Damit ist zwar ein Hindernis für eine mögliche Zusammenarbeit von CDU und Grünen beseitigt, aber thematisch muss Ersatz her, zumindest in der Außenwirkung. Der Kieler Parteitag gibt die Richtung vor: In der Finanz- und Wirtschaftspolitik wollen sich die Grünen stärker profilieren. Dazu gehören auch unpopuläre Forderungen wie die nach einem höheren Spitzensteuersatz und weiteren Steuererhöhungen. Die Grünen wollen damit zeigen, dass sie solide wirtschaften können. Sie sehen ihre Finanzpolitik im Kontrast zur "Verschuldungsorgie" der jetzigen Bundesregierung.

Konkurrenz für das grüne Establishment

Auch die Piraten versetzten den Grünen in diesem Jahr einen Schrecken: Die unkonventionelle Partei der Internet-Nutzer zog ins Berliner Landesparlament ein und luchste dabei auch den Grünen Stimmen ab. Das schmerzte umso mehr, als sich die Grünen in der Hauptstadt in diesem Jahr nicht mit Ruhm bekleckerten und ihr Ziel klar verfehlten, an die Regierung zu kommen.

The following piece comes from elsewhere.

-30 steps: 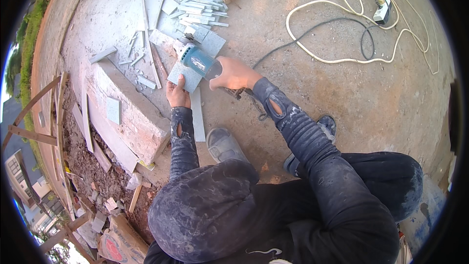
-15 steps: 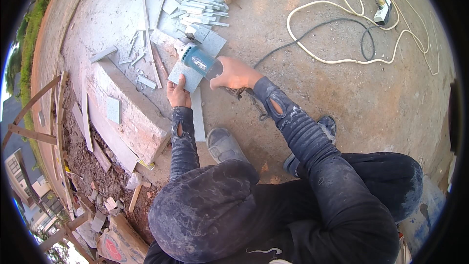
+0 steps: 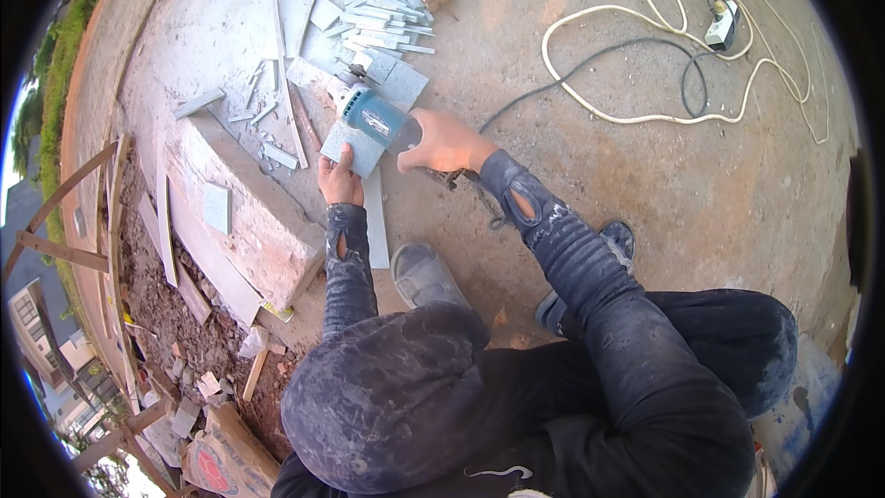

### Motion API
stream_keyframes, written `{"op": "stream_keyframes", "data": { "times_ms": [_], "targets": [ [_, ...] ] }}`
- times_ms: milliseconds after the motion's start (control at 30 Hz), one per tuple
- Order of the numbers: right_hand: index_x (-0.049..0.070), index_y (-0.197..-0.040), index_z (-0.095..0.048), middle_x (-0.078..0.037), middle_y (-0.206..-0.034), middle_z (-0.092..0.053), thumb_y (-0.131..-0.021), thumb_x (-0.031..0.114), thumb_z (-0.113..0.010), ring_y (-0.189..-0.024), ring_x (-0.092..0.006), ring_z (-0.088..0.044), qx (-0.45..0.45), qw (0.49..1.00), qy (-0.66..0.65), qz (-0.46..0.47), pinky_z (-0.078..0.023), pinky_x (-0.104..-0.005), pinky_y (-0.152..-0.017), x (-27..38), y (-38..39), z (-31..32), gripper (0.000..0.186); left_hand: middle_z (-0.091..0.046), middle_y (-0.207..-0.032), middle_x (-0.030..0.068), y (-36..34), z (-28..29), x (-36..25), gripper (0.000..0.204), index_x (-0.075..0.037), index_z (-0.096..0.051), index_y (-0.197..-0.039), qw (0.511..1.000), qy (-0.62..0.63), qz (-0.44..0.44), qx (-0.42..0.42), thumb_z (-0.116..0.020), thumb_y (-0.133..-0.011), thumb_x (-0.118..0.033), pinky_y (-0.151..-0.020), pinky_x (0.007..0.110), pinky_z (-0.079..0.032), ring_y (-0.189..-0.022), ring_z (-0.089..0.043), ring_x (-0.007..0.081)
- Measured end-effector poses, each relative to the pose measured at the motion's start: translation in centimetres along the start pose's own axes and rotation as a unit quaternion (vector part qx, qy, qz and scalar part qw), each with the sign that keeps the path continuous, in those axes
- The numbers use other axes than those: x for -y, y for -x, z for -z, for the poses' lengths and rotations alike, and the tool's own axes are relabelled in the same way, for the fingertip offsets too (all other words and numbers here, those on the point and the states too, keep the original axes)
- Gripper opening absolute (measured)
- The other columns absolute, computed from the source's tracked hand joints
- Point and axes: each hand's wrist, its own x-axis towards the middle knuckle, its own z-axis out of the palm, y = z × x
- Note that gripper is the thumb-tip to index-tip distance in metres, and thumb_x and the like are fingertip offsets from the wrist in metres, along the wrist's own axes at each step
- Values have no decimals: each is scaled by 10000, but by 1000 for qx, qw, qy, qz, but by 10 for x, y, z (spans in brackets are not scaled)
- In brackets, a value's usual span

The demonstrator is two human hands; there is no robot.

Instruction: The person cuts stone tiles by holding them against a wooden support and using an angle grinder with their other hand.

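Note:
My right hand (image 3: 449, 142) is wrapped round the rear of a teal angle grinder (image 3: 371, 117). The grinder's head points to the far left, and its disc is mostly hidden by the body. Beneath it lies a grey-blue tile (image 3: 361, 157), whose near left corner my left hand (image 3: 341, 183) pinches with the thumb on top. Another tile (image 3: 402, 85) lies flat just beyond the grinder. A heap of narrow cut tile strips (image 3: 383, 26) sits farther off on the concrete.
To the left stands a concrete block (image 3: 253, 212) with a small tile (image 3: 218, 207) on it. Thin offcuts and long strips lie around. A white extension cord (image 3: 636, 120) loops at the far right to a socket box (image 3: 722, 26). A dark cable (image 3: 544, 85) trails past the grinder.
The grinder has edged very slightly toward me over the tile. Both hands keep their holds in nearly the same places.

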Motion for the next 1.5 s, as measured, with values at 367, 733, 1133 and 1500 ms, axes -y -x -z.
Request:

"Ihr seid alt", riefen die Piraten den Grünen zu, die nun rasch ihre Forderungen zur Netzpolitik entstauben und in größeren Buchstaben aufschreiben. Und ähnlich wie die Piraten eifrig neue Möglichkeiten der Bürgerbeteiligung erproben. Das alles sei schon lange geplant gewesen, heißt es dazu etwas verbissen in der Parteispitze. Bei der Basis schwingt deutlich erkennbar Respekt vor den ambitionierten Computerfreaks mit, die zur politischen Konkurrenz werden könnten.

Für ein NPD-Verbot

Der Parteitag beschäftigt sich auch mit dem Für und Wider eines NPD-Verbots. Parteichefin Roth befürwortete ein neues Verbotsverfahren und forderte die Abschaltung der V-Leute des Verfassungsschutzes. "Sie sind und bleiben Nazis und keine demokratischen Informanten." Ein NPD-Verbot sei präventiver Opferschutz. Zu Beginn ihrer Rede verlas Roth die Namen der zehn mehrheitlich türkischen Opfer der Thüringer Terrorzelle. Es sei schändlich, dass aus diesen Opfern in der Vergangenheit Täter gemacht worden seien, so Roth. "Das waren keine Döner-Morde, das waren Nazi-Morde."